Available data:
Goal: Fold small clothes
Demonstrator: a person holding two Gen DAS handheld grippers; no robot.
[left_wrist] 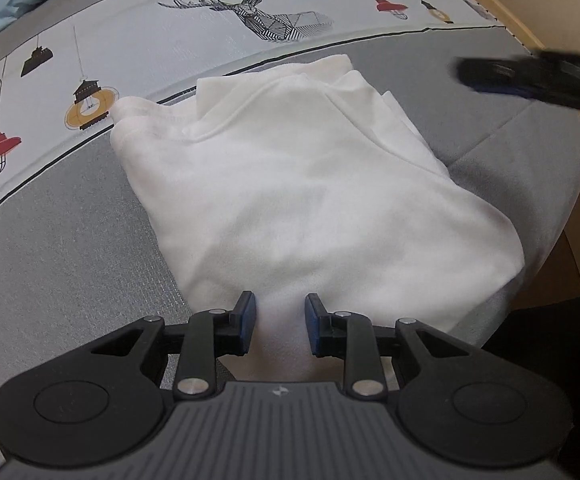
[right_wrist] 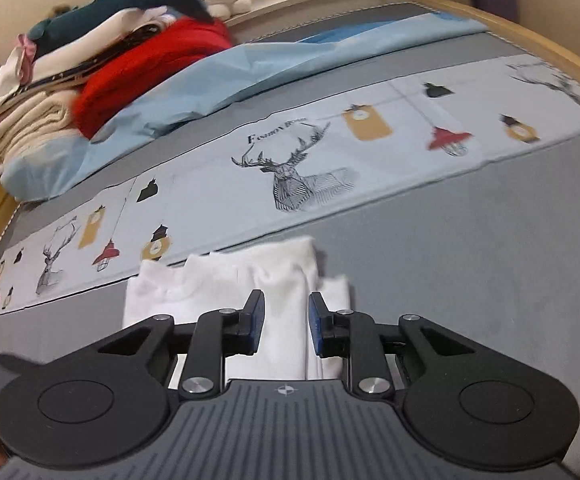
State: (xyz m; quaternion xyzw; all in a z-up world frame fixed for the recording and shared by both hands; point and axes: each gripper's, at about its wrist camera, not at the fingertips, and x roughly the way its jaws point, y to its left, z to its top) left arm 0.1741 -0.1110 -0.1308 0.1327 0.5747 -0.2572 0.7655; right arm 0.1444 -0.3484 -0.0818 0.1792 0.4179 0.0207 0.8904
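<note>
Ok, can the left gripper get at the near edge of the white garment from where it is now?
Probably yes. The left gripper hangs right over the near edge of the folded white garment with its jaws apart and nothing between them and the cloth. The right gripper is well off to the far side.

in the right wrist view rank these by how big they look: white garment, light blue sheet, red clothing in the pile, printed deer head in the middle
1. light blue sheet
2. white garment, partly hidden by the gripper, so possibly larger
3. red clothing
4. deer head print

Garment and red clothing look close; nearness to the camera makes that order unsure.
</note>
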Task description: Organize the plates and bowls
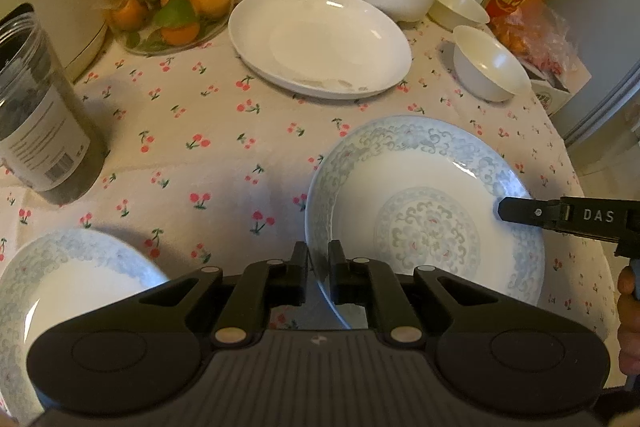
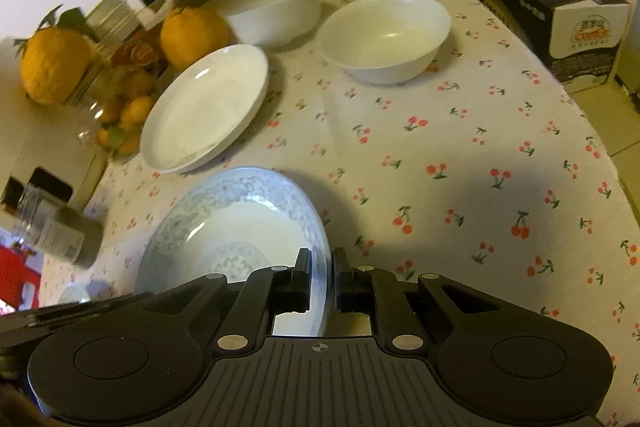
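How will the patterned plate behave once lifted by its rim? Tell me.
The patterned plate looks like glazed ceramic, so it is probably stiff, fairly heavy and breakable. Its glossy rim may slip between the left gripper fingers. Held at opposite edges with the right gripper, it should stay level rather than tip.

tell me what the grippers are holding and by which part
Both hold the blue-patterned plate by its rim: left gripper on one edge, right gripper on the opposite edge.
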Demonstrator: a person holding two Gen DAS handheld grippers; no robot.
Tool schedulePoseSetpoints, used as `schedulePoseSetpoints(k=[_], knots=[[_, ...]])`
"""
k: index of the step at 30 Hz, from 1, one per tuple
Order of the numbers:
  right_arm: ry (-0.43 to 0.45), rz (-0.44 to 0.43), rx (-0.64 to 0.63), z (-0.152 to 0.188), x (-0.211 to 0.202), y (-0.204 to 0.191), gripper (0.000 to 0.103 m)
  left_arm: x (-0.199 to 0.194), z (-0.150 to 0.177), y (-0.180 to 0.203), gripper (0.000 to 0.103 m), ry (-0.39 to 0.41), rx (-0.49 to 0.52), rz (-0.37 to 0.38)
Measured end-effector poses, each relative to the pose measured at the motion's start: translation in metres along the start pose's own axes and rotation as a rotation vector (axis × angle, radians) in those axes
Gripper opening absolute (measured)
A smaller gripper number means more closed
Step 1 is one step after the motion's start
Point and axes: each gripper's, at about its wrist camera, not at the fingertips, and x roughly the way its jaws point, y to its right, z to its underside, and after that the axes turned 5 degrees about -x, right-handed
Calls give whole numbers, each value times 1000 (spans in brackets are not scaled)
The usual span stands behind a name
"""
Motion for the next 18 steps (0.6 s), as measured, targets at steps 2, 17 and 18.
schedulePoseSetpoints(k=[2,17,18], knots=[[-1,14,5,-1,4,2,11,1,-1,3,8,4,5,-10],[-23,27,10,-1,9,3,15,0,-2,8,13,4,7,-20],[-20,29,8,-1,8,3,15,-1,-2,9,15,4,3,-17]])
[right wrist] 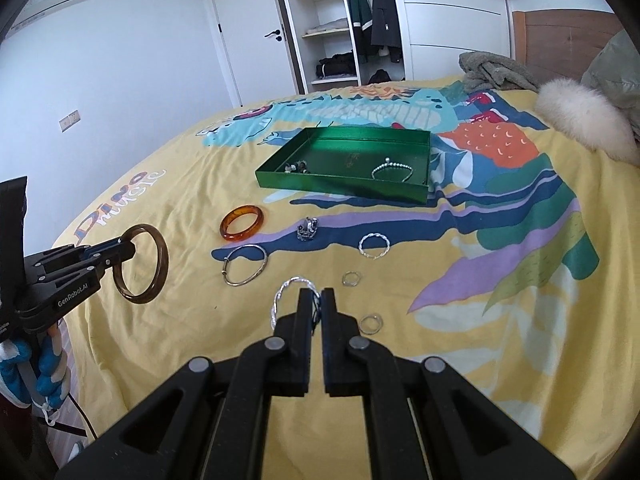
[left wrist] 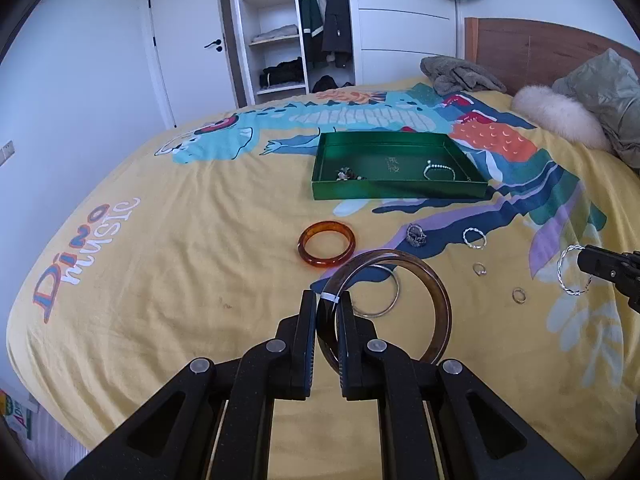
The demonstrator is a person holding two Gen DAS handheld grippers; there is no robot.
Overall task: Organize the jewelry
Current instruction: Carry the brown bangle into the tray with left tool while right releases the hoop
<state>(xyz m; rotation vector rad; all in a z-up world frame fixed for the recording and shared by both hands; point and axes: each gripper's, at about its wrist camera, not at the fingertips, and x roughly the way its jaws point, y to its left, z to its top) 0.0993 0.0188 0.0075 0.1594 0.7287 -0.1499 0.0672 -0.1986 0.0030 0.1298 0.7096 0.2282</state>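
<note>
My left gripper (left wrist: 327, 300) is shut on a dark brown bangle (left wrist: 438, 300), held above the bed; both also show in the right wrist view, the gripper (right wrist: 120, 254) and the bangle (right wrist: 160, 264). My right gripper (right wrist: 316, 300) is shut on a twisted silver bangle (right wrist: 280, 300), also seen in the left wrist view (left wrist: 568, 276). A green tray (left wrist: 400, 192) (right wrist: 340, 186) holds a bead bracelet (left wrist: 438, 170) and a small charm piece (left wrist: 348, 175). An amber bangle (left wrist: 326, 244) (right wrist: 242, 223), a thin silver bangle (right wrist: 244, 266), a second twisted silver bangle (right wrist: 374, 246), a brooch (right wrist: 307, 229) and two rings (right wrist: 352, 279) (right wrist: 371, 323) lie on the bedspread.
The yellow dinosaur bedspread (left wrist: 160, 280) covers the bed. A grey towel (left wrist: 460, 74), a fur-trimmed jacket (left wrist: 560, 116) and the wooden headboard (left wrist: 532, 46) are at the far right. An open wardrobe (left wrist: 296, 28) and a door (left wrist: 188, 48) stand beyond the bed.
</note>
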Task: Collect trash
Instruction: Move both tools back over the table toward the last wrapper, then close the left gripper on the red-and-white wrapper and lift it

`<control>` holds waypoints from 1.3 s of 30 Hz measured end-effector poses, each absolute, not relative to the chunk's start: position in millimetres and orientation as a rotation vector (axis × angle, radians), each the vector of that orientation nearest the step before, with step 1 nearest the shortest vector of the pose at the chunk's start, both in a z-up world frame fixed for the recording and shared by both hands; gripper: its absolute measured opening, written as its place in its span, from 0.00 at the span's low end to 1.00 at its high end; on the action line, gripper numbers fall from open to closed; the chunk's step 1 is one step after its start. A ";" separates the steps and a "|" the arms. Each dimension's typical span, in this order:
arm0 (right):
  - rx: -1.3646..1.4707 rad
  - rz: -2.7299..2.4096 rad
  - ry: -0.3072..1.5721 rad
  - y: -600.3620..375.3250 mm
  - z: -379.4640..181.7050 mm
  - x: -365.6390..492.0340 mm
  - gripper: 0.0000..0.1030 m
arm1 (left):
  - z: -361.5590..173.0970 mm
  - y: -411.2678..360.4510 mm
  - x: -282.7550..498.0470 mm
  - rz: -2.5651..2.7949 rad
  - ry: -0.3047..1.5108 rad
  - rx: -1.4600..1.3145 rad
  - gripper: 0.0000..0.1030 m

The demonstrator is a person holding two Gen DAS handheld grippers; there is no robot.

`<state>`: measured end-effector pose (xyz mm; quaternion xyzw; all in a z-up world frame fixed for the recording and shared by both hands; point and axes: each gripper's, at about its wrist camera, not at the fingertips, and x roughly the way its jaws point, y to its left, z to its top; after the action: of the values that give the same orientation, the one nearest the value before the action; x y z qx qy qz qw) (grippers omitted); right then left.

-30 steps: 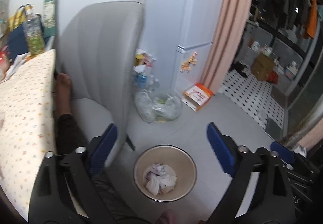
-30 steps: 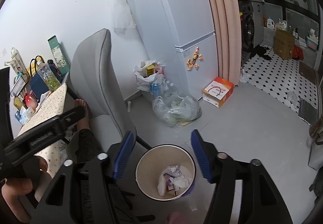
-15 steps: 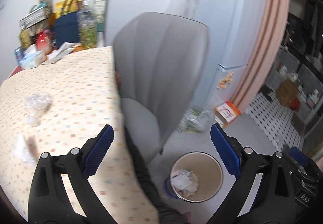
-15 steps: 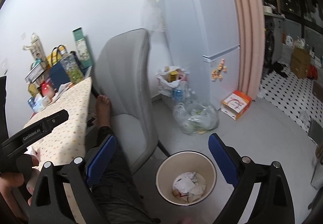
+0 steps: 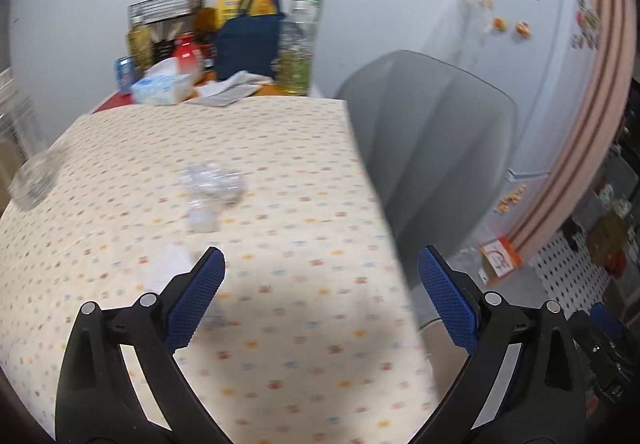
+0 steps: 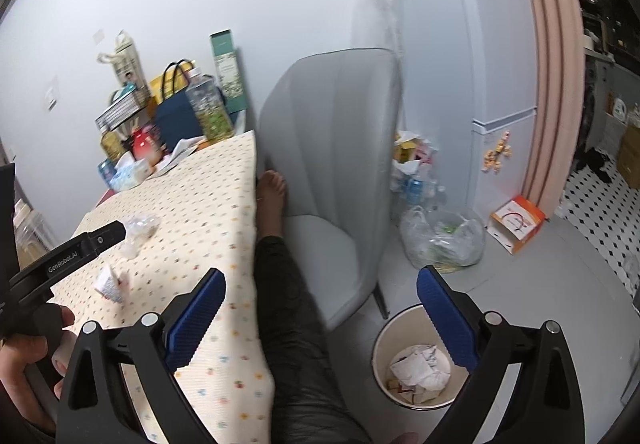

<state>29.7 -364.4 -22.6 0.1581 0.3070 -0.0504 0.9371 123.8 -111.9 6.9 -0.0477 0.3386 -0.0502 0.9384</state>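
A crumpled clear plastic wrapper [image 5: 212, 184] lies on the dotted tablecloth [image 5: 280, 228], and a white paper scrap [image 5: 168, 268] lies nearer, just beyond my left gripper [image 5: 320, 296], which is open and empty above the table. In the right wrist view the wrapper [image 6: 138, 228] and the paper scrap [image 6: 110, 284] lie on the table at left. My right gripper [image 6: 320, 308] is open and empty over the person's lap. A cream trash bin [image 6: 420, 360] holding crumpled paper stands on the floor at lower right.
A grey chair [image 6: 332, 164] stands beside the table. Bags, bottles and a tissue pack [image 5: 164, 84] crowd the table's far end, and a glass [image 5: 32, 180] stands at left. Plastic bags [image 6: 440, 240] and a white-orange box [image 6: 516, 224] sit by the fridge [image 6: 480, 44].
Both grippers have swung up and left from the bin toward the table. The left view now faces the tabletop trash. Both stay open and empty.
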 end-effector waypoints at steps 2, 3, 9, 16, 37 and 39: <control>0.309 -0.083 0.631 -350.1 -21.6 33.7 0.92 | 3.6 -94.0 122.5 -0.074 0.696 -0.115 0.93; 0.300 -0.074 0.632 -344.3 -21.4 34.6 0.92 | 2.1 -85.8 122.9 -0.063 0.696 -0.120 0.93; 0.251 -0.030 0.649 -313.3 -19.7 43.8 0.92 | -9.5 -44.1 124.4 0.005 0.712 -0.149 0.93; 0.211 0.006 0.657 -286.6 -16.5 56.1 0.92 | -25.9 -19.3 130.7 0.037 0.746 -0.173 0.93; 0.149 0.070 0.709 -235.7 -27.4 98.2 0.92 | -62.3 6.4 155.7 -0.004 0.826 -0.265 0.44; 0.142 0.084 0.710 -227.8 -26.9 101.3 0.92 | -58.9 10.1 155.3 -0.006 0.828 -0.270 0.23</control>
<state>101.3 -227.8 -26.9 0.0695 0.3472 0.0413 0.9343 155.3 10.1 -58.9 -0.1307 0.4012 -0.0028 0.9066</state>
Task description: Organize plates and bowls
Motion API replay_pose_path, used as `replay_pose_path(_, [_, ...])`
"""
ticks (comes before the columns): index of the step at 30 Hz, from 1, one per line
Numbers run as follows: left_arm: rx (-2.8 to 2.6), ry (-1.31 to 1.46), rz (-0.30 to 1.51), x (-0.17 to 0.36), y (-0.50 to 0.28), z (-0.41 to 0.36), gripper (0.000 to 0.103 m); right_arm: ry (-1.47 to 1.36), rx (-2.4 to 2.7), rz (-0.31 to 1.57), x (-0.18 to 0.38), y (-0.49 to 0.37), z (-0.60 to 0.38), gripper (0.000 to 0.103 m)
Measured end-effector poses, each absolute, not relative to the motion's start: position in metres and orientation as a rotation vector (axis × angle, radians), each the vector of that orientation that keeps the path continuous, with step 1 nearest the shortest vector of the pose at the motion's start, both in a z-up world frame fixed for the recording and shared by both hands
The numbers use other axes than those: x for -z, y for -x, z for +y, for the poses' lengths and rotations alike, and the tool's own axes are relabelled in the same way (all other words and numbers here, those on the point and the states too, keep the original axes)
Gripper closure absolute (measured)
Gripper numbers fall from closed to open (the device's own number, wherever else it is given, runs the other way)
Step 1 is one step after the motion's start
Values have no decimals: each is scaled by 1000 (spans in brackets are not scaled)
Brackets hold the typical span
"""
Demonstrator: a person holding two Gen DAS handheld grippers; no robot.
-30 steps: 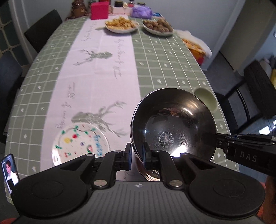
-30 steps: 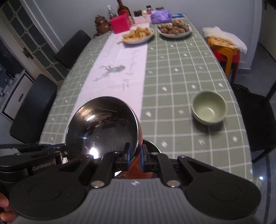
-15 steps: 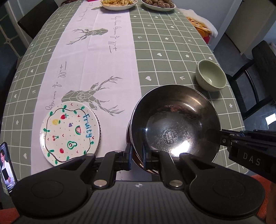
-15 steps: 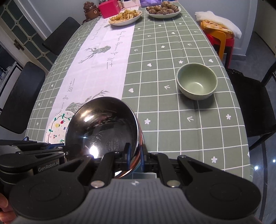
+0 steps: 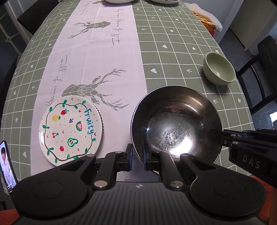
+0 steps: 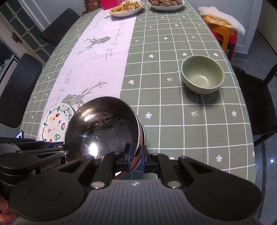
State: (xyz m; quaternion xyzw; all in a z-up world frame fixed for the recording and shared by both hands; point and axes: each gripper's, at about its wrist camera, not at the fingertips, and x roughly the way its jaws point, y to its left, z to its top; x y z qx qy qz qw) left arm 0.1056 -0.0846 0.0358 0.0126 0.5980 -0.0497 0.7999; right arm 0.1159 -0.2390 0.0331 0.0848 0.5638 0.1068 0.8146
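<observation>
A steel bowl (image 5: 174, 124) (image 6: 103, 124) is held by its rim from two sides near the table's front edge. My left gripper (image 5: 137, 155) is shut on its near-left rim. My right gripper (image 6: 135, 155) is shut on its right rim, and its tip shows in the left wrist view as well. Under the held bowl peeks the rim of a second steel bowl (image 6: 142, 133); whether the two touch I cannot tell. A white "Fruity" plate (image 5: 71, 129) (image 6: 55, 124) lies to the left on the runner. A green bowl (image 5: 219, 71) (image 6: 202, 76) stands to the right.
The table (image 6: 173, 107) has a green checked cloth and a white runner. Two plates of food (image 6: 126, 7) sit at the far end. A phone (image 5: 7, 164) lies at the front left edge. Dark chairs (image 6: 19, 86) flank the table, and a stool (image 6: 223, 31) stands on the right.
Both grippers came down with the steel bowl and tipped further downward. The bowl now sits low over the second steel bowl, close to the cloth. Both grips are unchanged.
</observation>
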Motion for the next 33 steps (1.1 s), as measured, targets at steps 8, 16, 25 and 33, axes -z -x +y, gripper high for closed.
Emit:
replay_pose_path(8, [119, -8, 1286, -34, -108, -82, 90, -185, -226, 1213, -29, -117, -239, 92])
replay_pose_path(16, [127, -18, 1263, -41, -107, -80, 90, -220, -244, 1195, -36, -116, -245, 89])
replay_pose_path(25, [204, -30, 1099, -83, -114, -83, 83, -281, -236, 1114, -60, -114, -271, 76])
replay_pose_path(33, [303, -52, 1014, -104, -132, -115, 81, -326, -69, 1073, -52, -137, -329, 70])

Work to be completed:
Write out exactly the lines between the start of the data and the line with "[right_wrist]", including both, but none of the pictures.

Answer box:
Goal: Fold small clothes
Demonstrator: a person holding two Gen DAS handheld grippers; no robot.
[left_wrist] 
[right_wrist] 

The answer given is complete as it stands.